- YOUR INSTRUCTIONS -
Reproduce, exactly, the lines of the material below from the line containing "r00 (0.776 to" through the line containing "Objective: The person", with both end lines included and nothing else.
******************************
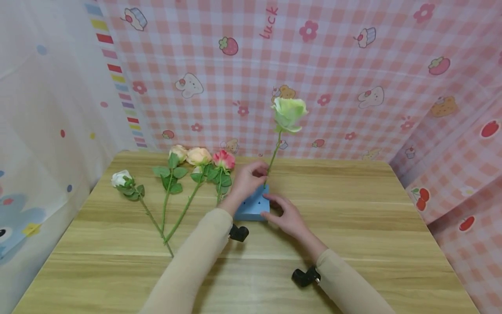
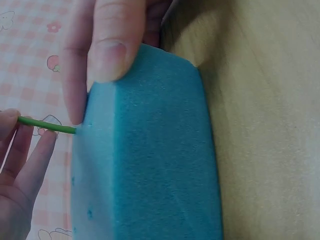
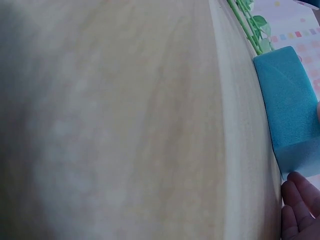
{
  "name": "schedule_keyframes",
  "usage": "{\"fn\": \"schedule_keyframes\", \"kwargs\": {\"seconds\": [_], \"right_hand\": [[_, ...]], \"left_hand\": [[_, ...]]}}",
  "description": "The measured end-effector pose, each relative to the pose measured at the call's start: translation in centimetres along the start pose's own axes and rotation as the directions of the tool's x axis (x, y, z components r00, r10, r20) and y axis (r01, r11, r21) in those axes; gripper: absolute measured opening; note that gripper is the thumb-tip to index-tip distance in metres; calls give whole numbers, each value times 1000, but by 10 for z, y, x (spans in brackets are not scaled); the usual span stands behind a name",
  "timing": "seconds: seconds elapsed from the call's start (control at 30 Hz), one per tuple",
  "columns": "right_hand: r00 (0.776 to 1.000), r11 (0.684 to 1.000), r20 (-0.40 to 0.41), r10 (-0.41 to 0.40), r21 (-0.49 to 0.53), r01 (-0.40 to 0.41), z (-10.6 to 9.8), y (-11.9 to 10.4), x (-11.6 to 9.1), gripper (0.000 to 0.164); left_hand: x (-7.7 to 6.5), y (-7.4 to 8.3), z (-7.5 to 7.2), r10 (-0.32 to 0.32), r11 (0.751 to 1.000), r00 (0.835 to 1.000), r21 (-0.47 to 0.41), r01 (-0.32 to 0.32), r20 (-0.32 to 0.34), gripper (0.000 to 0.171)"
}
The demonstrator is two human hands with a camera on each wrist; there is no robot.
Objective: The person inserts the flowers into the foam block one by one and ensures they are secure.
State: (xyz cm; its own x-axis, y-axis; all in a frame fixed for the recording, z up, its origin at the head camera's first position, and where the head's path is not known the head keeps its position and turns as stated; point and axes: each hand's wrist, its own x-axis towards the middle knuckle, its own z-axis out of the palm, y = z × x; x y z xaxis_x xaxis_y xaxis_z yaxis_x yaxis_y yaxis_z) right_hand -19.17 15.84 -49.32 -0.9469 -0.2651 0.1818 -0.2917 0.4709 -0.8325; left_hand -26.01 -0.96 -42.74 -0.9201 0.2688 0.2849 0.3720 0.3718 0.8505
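Observation:
A rose with a pale green bloom stands upright, its stem reaching down to the top of a blue foam block. My left hand pinches that stem low down, just above the foam. At the block's right end, my right hand holds the corner, thumb at the front and fingers along the side. Small dark holes mark the block's top face. In the right wrist view, the fingers of my right hand lie against the block's end.
Left of the block lie several loose roses with leafy stems: a white one, a peach one and a pink one among them. Everything lies on a wooden table. A checked pink curtain hangs behind its far edge.

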Motion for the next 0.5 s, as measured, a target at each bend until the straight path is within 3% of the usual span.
{"fn": "schedule_keyframes", "kwargs": {"seconds": [0.5], "right_hand": [[1000,1000,1,0,6,0,0,-2,-1,52]], "left_hand": [[-4,-15,9,-2,999,1000,33,1,15,24]]}}
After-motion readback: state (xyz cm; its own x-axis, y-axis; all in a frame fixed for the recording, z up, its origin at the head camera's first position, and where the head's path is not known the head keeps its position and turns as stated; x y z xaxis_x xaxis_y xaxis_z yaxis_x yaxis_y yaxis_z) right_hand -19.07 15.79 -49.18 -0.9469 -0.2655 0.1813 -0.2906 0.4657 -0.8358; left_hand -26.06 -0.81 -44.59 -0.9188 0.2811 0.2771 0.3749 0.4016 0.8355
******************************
- EXERCISE SOLUTION -
  "columns": "right_hand: r00 (0.776 to 1.000), r11 (0.684 to 1.000), r20 (-0.40 to 0.41), r10 (-0.41 to 0.40), r21 (-0.49 to 0.53), r01 (-0.40 to 0.41), z (-10.6 to 9.8), y (-11.9 to 10.4), x (-11.6 to 9.1), gripper (0.000 to 0.164); left_hand: x (-7.7 to 6.5), y (-7.4 to 8.3), z (-7.5 to 7.2), r10 (-0.32 to 0.32), r11 (0.751 to 1.000), r00 (0.835 to 1.000), r21 (-0.47 to 0.41), r01 (-0.32 to 0.32), r20 (-0.32 to 0.34), gripper (0.000 to 0.171)"
}
The demonstrator is two human hands with a camera on each wrist; there is no robot.
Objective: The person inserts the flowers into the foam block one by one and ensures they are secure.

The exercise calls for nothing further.